The recent floods have already devastated numerous districts, affecting about two million people in several districts in the north and northeast. There are some disturbing exposures in our print and electronic media showing sufferings of marooned people, displaced families helplessly seeking shelter in the open on a higher road or embankment with whatever they could manage to carry in their person. Pale faces of victims of flood and river erosion speaks of their dire state of helplessness.
There is a serious lack of organized relief work in the flood-affected areas as a whole. The only response we get from the administration once facing the media is that some official will inform you as to how many tons of dry food items have been sent to the affected people and the amount of money they distribute. But the victims hardly receive any substantial help to survive.
We take a lot of satisfaction that ours is a country which has become a role model in disaster management. But once faced with such calamities there is hardly any activity on ground demonstrating our strength in reaching out to people in time. The very mindset of taking adequate preparation in terms of data collection of likely affected areas is totally absent.
To a family desperately trying to save their shelter, their cattle, or a humble storage of paddy, a rescue team in a boat can appear as a godsend. But we hardly see any such thing happening. While the district administration and upazila nirbahi officer (UNO) will declare in front of the media that there is enough relief material available and so many tons are being distributed, the picture is totally different to anyone who meets the victims.

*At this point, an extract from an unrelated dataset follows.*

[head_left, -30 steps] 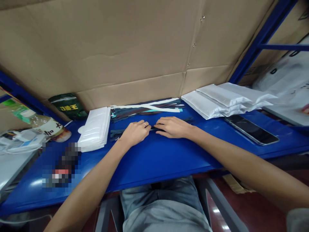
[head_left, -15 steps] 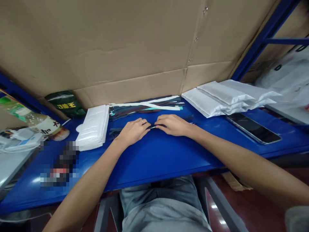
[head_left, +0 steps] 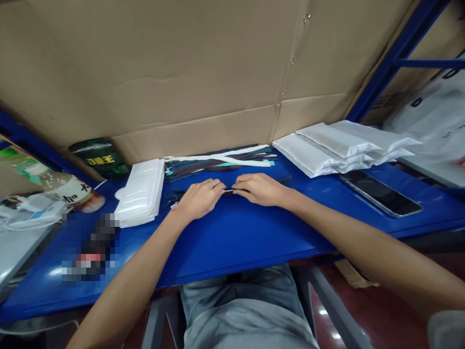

If you happen to meet the officials of the water development board for instance, when an area is being inundated, the answer will be in terms of thousands of sand bags that had been thrown in the water. He may add that a new proposal has already been sent to the higher-ups and if the allotment comes, the work can begin soon and would hopefully finish before the onset of next monsoon.
A government official in his cozy office sitting in his varnished lacquer chair will confidently say that in his area, flood-hit people are being well looked after in terms of shelter, food and health care and there is enough reserve to meet any emergency. Well, it is more than an emergency for the millions of people marooned, who have lost everything and have nowhere to go.
Why can’t we have a number of teams organized at upazila level with boats filled with essentials and go to the people’s doorsteps and help them? One thing is very surprising to the common people: Why don’t we see the military out in relief and rescue operations? Maybe, it is being treated on a scale which doesn’t require a response of that magnitude. Then what is the threshold that would prompt us to launch the military?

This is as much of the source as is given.